EXERCISE DESCRIPTION ▸
Scan the records for the word "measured". Copy each line that includes it.
▶
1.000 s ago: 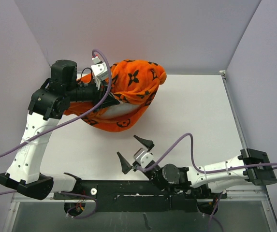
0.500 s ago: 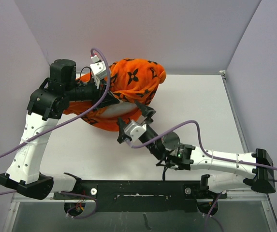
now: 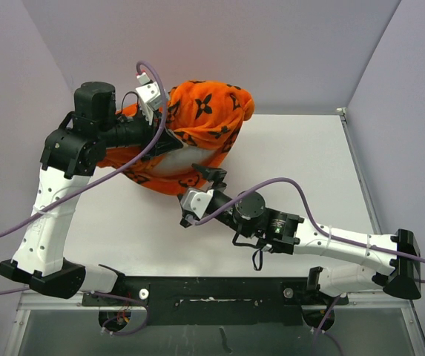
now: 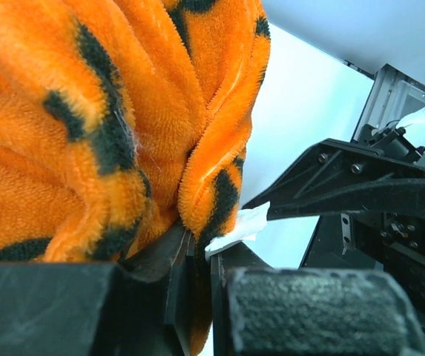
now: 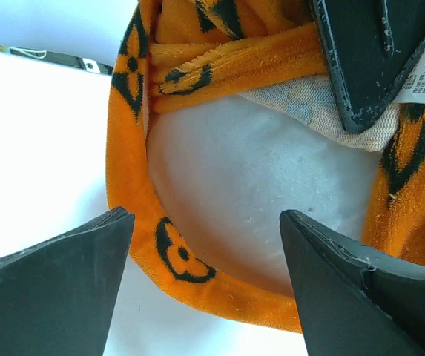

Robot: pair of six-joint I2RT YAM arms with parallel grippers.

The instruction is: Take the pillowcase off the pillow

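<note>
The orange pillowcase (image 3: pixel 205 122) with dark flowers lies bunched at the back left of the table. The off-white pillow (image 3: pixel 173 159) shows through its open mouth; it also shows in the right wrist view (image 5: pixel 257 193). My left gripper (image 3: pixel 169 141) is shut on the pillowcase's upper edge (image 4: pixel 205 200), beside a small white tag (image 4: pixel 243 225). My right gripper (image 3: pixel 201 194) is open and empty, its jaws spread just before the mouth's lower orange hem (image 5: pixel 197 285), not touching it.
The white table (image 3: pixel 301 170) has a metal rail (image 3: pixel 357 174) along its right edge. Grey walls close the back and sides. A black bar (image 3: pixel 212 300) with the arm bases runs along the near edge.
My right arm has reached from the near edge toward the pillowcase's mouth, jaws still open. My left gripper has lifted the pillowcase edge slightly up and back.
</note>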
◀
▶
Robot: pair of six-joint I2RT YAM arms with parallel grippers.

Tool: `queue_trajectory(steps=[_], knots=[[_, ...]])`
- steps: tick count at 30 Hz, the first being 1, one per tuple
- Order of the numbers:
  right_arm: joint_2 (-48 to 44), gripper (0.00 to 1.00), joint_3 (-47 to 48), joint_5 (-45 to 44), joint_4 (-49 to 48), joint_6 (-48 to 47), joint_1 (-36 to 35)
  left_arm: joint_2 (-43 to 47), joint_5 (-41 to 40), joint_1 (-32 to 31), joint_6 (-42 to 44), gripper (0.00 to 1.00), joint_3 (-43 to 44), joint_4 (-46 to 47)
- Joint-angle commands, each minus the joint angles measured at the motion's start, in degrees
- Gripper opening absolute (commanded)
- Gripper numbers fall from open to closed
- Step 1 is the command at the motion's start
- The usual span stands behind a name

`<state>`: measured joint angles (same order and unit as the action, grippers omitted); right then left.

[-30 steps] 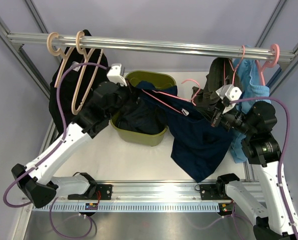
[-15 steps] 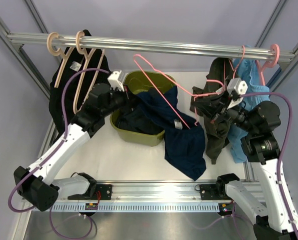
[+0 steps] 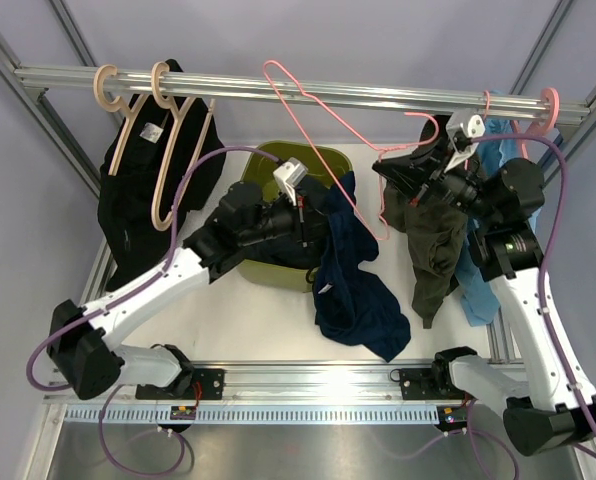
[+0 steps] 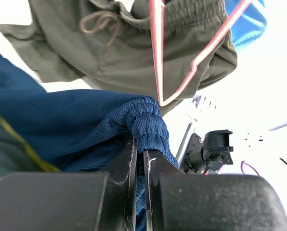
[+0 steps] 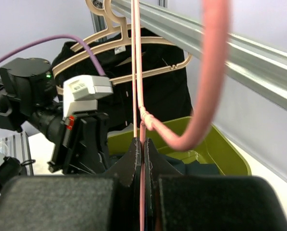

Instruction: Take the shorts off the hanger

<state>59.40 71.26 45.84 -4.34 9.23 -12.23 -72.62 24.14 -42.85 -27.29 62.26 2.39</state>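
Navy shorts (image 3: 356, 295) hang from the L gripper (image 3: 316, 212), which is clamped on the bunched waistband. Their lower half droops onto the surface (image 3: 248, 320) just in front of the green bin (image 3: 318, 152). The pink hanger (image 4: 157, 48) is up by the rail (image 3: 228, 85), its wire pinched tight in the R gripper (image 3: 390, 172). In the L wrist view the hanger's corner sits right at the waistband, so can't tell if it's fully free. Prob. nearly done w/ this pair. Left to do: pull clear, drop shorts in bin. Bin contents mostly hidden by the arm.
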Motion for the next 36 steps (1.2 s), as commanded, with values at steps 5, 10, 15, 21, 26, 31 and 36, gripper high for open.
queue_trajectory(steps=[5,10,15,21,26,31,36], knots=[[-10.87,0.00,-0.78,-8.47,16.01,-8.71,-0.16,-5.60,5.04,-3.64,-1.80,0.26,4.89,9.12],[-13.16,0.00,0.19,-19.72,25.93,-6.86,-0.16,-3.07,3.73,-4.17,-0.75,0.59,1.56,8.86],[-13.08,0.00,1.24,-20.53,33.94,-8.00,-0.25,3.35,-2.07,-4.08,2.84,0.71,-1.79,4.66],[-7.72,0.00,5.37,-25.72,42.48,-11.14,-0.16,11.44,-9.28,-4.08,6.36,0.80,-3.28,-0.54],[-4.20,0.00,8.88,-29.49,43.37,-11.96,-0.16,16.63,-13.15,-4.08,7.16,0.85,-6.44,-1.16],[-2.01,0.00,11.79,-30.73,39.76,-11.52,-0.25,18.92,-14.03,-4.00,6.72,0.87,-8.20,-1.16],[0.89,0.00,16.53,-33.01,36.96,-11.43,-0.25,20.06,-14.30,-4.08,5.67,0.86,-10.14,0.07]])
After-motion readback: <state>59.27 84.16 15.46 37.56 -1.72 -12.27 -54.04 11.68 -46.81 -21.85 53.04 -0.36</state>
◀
OUTPUT ▸
- Joint-angle commands, each minus the joint angles measured at the motion's start, in degrees
`<state>`: measured joint angles (same order and unit as the action, grippers omitted); right then left.

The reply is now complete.